Photo : Paul Litherland
[In French]
Dans un article paru dans la revue Espace, en 2015, la commissaire et théoricienne de l’art Bénédicte Ramade demandait avec justesse si le sérieux de la crise écologique devait excuser une austérité de la forme dans les pratiques des artistes qui exploitent ce sujet.

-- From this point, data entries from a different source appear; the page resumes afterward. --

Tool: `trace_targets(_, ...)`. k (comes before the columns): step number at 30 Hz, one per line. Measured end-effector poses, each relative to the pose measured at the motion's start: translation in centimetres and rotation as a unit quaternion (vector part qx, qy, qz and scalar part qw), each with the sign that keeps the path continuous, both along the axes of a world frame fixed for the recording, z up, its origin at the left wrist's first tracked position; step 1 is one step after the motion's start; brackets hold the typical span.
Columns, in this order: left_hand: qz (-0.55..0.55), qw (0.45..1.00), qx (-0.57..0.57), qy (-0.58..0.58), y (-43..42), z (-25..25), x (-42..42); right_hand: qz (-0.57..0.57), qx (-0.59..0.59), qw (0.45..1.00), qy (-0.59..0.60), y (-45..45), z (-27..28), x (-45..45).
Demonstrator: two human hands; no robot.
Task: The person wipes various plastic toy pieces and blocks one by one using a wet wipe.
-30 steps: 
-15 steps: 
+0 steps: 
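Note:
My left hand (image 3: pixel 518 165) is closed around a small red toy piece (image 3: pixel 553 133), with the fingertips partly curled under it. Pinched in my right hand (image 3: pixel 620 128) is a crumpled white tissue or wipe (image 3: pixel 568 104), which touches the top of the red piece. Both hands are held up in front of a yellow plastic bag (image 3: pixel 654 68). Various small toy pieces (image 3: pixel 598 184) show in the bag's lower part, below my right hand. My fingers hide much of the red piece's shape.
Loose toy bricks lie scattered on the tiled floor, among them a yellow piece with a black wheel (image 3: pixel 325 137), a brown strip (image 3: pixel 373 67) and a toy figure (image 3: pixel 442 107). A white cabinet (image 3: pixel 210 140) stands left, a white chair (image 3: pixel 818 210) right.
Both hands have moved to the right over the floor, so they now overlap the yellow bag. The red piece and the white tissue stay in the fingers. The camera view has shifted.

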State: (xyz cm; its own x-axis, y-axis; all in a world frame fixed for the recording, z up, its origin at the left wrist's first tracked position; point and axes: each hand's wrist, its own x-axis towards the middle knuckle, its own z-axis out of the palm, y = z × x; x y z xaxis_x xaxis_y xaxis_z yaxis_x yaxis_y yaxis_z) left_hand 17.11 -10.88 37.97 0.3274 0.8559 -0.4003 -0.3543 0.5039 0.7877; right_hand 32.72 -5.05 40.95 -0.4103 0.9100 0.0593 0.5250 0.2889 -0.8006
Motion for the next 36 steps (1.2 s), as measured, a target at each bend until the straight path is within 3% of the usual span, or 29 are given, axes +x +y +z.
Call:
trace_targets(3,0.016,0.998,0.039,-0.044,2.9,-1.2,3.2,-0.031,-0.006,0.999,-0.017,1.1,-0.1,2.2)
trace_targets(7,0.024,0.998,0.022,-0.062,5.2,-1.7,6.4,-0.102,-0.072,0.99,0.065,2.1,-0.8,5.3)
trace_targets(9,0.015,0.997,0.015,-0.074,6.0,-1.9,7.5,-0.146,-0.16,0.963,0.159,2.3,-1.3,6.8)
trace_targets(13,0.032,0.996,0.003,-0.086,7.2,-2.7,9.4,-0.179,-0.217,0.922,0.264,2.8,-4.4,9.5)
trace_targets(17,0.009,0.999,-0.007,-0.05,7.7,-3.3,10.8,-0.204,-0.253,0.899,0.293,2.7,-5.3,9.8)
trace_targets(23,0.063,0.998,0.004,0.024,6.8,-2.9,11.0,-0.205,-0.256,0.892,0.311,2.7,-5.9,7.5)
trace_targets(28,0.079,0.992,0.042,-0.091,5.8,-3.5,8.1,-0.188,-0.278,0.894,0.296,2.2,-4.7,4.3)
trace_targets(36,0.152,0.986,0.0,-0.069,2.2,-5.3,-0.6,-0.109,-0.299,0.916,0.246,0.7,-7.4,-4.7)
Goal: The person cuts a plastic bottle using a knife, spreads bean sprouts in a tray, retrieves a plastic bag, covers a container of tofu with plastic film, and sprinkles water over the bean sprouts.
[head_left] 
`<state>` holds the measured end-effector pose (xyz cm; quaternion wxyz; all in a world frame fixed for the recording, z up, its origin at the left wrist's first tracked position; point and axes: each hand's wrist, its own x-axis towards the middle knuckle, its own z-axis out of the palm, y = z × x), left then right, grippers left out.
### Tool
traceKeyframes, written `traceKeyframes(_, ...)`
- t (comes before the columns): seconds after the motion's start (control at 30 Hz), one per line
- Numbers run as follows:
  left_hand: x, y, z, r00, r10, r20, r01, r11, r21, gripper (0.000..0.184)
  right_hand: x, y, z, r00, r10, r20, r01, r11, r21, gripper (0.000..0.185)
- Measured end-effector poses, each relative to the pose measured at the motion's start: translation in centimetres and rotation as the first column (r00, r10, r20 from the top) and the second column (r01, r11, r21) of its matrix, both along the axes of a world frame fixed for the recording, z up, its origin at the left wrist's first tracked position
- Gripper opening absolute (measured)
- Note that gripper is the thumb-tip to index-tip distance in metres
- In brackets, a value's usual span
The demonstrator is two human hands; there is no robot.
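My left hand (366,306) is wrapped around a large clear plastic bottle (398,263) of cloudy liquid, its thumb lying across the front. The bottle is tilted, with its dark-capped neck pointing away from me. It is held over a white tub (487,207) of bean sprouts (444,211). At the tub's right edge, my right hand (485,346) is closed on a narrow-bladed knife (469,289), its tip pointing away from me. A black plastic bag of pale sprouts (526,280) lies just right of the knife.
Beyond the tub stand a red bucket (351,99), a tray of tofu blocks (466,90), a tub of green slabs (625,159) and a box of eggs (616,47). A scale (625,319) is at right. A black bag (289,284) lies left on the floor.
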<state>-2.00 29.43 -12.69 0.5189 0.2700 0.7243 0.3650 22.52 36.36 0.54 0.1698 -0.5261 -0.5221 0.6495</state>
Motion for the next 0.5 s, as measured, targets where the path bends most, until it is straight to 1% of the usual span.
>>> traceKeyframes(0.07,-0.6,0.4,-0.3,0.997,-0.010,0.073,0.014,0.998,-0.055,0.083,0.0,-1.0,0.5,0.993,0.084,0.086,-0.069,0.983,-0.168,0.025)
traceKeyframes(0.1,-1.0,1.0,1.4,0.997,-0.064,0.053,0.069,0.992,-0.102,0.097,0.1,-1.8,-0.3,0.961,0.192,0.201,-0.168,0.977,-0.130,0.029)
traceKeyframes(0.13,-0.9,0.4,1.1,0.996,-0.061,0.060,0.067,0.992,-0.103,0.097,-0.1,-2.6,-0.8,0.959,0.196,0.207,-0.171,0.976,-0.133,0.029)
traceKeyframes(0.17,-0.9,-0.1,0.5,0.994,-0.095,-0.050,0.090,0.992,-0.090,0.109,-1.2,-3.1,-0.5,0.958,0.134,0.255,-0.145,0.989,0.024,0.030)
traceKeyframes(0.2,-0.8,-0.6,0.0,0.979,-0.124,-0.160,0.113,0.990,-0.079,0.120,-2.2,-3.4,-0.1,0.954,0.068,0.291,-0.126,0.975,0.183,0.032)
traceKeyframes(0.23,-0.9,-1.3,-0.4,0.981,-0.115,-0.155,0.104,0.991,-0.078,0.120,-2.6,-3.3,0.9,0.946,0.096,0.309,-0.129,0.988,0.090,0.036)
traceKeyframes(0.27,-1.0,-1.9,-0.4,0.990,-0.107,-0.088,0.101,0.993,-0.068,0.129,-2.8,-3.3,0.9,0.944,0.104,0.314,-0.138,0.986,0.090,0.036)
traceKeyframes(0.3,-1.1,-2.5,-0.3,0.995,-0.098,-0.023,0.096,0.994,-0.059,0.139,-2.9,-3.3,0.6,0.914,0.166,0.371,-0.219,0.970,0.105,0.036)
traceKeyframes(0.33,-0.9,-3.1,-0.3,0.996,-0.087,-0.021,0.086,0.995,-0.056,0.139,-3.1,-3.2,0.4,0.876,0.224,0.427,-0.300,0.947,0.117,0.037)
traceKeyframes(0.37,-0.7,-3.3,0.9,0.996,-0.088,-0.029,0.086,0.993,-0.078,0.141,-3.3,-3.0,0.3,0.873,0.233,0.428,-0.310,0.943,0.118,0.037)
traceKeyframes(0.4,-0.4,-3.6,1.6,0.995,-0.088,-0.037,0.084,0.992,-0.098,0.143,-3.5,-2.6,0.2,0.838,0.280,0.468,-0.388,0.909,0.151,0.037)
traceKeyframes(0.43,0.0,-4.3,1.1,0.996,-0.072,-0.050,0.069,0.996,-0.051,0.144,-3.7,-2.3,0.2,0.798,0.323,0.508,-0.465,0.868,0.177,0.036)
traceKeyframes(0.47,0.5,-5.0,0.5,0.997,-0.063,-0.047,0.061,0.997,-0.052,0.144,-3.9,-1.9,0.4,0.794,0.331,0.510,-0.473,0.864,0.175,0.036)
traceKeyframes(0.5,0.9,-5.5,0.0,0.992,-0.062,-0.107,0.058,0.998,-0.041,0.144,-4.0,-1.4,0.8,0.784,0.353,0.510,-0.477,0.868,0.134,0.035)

Apparemment tributaire d’une sècheresse formelle privilégiant l’informatif, voire le scientifique, à l’esthétique, ce que Ramade nomme alors comme étant « l’art écologique », tout comme son commissariat, peinerait à séduire, les dimensions didactique et éthique dédouanant de facto ce manque flagrant d’appétence stylistique.
Avec Panic Room… Pièces de survie, sa dernière exposition, Ramade évite l’écueil de cette supposée inefficience esthétique en présentant des œuvres et des projets à portée écologiste et nous offre un regard humble et (éco)lucide sur l’art comme vecteur de changement dans le contexte spécifique de l’Anthropocène. Ainsi, les 11 artistes réuni·es dans l’exposition n’offrent ni illusion ni promesse salvatrice à qui chercherait dans leur œuvre un exutoire à l’effondrement climatique qui nous guette, mais dessinent plutôt, usant de médiums aussi divers que la performance, le textile ou les chants d’oiseaux, un paysage à la fois séduisant et pragmatique de l’état des lieux.